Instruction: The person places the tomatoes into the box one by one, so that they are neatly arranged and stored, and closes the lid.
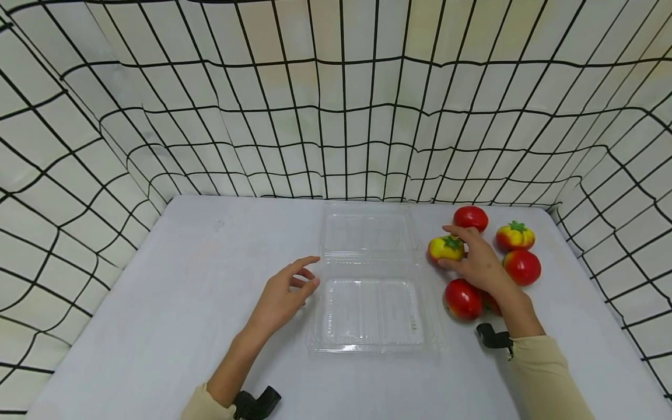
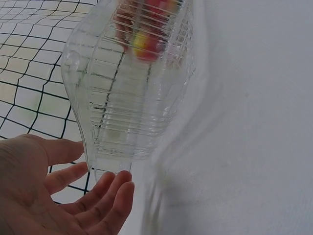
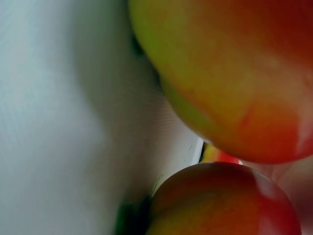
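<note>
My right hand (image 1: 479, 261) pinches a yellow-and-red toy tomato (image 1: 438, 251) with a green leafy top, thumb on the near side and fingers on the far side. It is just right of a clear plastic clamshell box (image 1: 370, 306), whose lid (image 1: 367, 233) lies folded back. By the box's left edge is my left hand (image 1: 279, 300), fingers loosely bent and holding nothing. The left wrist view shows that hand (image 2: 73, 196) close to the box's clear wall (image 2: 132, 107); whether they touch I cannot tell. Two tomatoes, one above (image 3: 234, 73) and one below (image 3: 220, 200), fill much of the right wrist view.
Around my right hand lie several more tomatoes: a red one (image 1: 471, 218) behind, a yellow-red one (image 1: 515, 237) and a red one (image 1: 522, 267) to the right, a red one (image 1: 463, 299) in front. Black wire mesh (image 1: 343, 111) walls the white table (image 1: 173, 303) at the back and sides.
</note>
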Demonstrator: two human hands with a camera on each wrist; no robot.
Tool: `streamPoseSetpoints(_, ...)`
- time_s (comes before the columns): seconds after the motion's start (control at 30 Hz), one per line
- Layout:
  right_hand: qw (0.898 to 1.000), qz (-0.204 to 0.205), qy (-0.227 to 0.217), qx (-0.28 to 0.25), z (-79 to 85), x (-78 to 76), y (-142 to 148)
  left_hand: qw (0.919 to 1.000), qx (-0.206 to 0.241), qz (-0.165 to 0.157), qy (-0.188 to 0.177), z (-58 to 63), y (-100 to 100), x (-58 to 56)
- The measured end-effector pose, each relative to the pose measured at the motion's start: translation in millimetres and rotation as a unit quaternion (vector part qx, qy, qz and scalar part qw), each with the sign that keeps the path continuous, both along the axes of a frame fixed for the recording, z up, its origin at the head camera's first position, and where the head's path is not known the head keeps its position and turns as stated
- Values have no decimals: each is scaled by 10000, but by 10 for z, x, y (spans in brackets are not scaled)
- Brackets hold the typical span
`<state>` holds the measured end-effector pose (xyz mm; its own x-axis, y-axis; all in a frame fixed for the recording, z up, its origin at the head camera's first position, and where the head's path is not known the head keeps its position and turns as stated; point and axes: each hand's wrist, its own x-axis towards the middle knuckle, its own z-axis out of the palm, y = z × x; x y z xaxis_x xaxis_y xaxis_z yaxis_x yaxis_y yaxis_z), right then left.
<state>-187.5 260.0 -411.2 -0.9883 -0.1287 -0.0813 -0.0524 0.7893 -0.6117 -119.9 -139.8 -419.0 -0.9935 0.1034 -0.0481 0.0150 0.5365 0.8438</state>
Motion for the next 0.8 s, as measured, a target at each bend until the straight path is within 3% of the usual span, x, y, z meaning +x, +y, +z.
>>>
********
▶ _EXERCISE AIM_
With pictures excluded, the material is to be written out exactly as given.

▶ _YOUR SOLUTION_
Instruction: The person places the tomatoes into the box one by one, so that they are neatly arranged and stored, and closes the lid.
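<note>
My right hand (image 1: 479, 261) pinches a yellow-and-red toy tomato (image 1: 438, 251) with a green leafy top, thumb on the near side and fingers on the far side. It is just right of a clear plastic clamshell box (image 1: 370, 306), whose lid (image 1: 367, 233) lies folded back. By the box's left edge is my left hand (image 1: 279, 300), fingers loosely bent and holding nothing. The left wrist view shows that hand (image 2: 73, 196) close to the box's clear wall (image 2: 132, 107); whether they touch I cannot tell. Two tomatoes, one above (image 3: 234, 73) and one below (image 3: 220, 200), fill much of the right wrist view.
Around my right hand lie several more tomatoes: a red one (image 1: 471, 218) behind, a yellow-red one (image 1: 515, 237) and a red one (image 1: 522, 267) to the right, a red one (image 1: 463, 299) in front. Black wire mesh (image 1: 343, 111) walls the white table (image 1: 173, 303) at the back and sides.
</note>
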Demonstrator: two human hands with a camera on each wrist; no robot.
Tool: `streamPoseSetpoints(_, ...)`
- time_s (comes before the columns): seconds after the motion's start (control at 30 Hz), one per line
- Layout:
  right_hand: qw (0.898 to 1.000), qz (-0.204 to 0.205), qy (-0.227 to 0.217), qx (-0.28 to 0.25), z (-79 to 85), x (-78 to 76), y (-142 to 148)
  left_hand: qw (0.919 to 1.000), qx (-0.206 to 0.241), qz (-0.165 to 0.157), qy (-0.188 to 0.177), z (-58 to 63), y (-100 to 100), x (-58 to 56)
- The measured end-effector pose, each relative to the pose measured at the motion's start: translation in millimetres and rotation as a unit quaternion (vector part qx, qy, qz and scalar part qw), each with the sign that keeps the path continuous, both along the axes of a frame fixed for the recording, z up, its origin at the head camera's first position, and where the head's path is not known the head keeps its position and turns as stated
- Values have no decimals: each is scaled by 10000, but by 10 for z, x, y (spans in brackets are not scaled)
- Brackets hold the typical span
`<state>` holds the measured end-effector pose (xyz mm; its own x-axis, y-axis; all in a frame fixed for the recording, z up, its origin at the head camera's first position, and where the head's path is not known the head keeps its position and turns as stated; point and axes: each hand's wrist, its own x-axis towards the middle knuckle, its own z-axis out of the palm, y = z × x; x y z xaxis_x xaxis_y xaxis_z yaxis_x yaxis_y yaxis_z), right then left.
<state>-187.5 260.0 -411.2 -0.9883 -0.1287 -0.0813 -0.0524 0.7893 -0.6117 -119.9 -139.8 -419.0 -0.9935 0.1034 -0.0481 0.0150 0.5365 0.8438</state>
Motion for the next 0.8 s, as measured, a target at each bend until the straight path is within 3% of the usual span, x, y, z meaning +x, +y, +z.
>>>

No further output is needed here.